Dopo una evoluzione giurisprudenziale sia di diritto interno che di diritto comunitario sui due requisiti, il legislatore italiano ha compiutamente disciplinato l’istituto ai sensi del combinato disposto di cui agli artt. 16, D.L.vo 19 agosto 2016, n. 175 e art. 5, D.L.vo 18 aprile 2016, n. 50. La giurisprudenza amministrativa, in materia, ha avuto modo di precisare che la società in house non può qualificarsi come un'entità posta al di fuori dell'Ente pubblico, il quale ne dispone come di una propria articolazione interna: essa, infatti, rappresenta un'eccezione rispetto alla regola generale dell'affidamento a terzi mediante gara ad evidenza pubblica, giustificata dal diritto comunitario con il rilievo che la sussistenza delle relative condizioni legittimanti esclude che l' in house contract configuri, nella sostanza, un rapporto contrattuale intersoggettivo tra aggiudicante ed affidatario, perché quest'ultimo è, in realtà, solo la longa manus del primo; talché l'Ente in house non può ritenersi terzo rispetto all'Amministrazione controllante ma deve considerarsi come uno dei servizi propri dell'Amministrazione stessa e ciò non cambia ove si ritenga che, in linea con la più recente normativa europea e nazionale, il ricorso all'in house providing si atteggi in termini di equiordinazione - e non più di eccezionalità - rispetto alle altre forme di affidamento (così, Cons. Stato, sez. III, 27 agosto 2021, n. 6062; Cons. Stato, Ad. Plen., 3 marzo 2008, n. 1).

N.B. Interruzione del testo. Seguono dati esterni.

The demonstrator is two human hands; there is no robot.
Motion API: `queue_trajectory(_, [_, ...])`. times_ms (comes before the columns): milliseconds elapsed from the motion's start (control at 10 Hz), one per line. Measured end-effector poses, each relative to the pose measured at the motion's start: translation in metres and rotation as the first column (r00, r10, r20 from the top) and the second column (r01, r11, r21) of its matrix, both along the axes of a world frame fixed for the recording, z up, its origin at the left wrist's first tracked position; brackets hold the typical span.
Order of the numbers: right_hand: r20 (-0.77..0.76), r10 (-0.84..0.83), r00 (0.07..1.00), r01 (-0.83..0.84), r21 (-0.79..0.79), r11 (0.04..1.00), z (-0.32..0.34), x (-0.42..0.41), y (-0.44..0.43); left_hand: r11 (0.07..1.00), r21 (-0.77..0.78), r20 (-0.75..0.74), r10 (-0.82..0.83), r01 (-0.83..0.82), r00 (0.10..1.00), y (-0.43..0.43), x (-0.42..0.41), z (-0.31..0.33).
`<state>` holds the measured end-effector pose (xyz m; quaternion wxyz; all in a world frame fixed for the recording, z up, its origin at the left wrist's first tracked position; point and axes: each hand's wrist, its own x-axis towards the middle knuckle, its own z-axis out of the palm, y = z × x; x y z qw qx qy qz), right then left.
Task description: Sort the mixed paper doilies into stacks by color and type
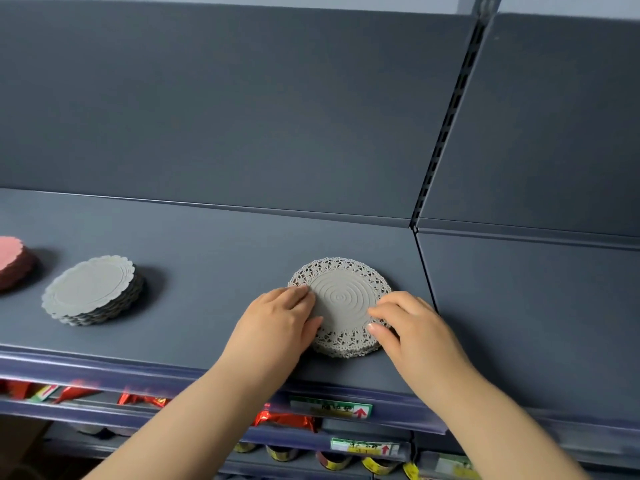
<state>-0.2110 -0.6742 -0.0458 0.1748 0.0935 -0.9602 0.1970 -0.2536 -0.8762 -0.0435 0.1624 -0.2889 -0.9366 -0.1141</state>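
Both hands: on the lace doily stack [343,306], one each side of it, forearms coming in from below.
left hand [277,320]: at the stack's left rim, fingers curled over the top edge, thumb against the lower-left edge; I'm gripping that side.
right hand [412,327]: at the stack's right rim, fingertips bent onto the lace border, thumb pressed on the lower-right lace; gripping that side too.
lace doily stack: grey-white, pierced lace border, ringed embossed centre; lies flat on the shelf [207,244] near its front lip, several sheets deep, edges roughly aligned.
scalloped stack [91,291]: well left of the lace doily stack, same shelf; plain grey-white, wavy rim, no holes; lower sheets slightly fanned.
pink stack [12,261]: further left again, cut by the frame edge; pink top sheet, darker sheets below.
slotted upright [446,126]: just right of the lace doily stack and behind it, rising along the back panel.
price tags [330,407]: on the rails below the lace doily stack, red arrows; text too blurred to read.
red foil packs [284,417]: below the lace doily stack, lower tier.
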Motion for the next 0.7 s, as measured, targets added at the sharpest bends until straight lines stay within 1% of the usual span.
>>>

Dal quadro normativo e giurisprudenziale emerge che la società in house è una “longa manus” dell’Amministrazione, dovendo, per conseguenza, rispettare, nell’ambito della sua attività, i principi che informano l’agere amministrativo.

Per quanto attiene allo specifico profilo del reclutamento del personale, il Testo Unico in materia di società a partecipazione pubblica sopra richiamato ha avvicinato il più possibile, pur considerando le differenze sostanziali, il regime previsto per le società in house a quello delle pubbliche amministrazioni in senso stretto. L’art. 19, D.L.vo 19 agosto 2016, n. 175 prevede che: "1. Salvo quanto previsto dal presente decreto, ai rapporti di lavoro dei dipendenti delle società a controllo pubblico si applicano le disposizioni del capo I, titolo II, del libro V del codice civile, delle leggi sui rapporti di lavoro subordinato nell'impresa, ivi incluse quelle in materia di ammortizzatori sociali, secondo quanto previsto dalla normativa vigente, e dai contratti collettivi. 2. Le società a controllo pubblico stabiliscono, con propri provvedimenti, criteri e modalità per il reclutamento del personale nel rispetto dei principi, anche di derivazione europea, di trasparenza, pubblicità e imparzialità e dei principi di cui all'art. 35, comma 3, D.L.vo 30 marzo 2001, n. 165. In caso di mancata adozione dei suddetti provvedimenti, trova diretta applicazione il suddetto art. 35, comma 3, D.L.vo n. 165/2001”.  Il riferimento al comma 3 dell’art. 35, D.L.vo n. 165/2001 comporta che i principi cui si conformano le procedure di reclutamento nella pubblica amministrazione – pubblicità, imparzialità, economicità, decentramento delle procedure selettive, celerità, adozione di meccanismi oggettivi e trasparenti, rispetto delle pari opportunità di genere, professionalità ed indipendenza delle Commissioni esaminatrici – sono applicabili, rectius, sono obbligatori per le società in house. Della particolare questione dell’utilizzabilità delle clausole sociali e della conseguente compatibilità con le procedure di reclutamento di personale previste per il pubblico impiego in senso stretto ha avuto modo di esprimersi anche la giustizia contabile (cfr. Corte dei Conti Liguria, sentenza n. 14/2019 e Corte dei Conti Lombardia, sentenza n. 184/2017).

Alla luce del quadro normativo e giurisprudenziale summenzionato, deve rilevarsi che la compatibilità della clausola sociale con le procedure di reclutamento di personale previste per le società in house, non può risolversi nella previsione di un canale preferenziale per i lavoratori che non hanno superato una selezione pubblica. Diversamente affermando, si correrebbe il rischio di determinare una discriminazione al contrario nei confronti di coloro i quali sono stati assunti a seguito di una selezione bandita secondo i criteri di imparzialità e buon andamento della pubblica amministrazione.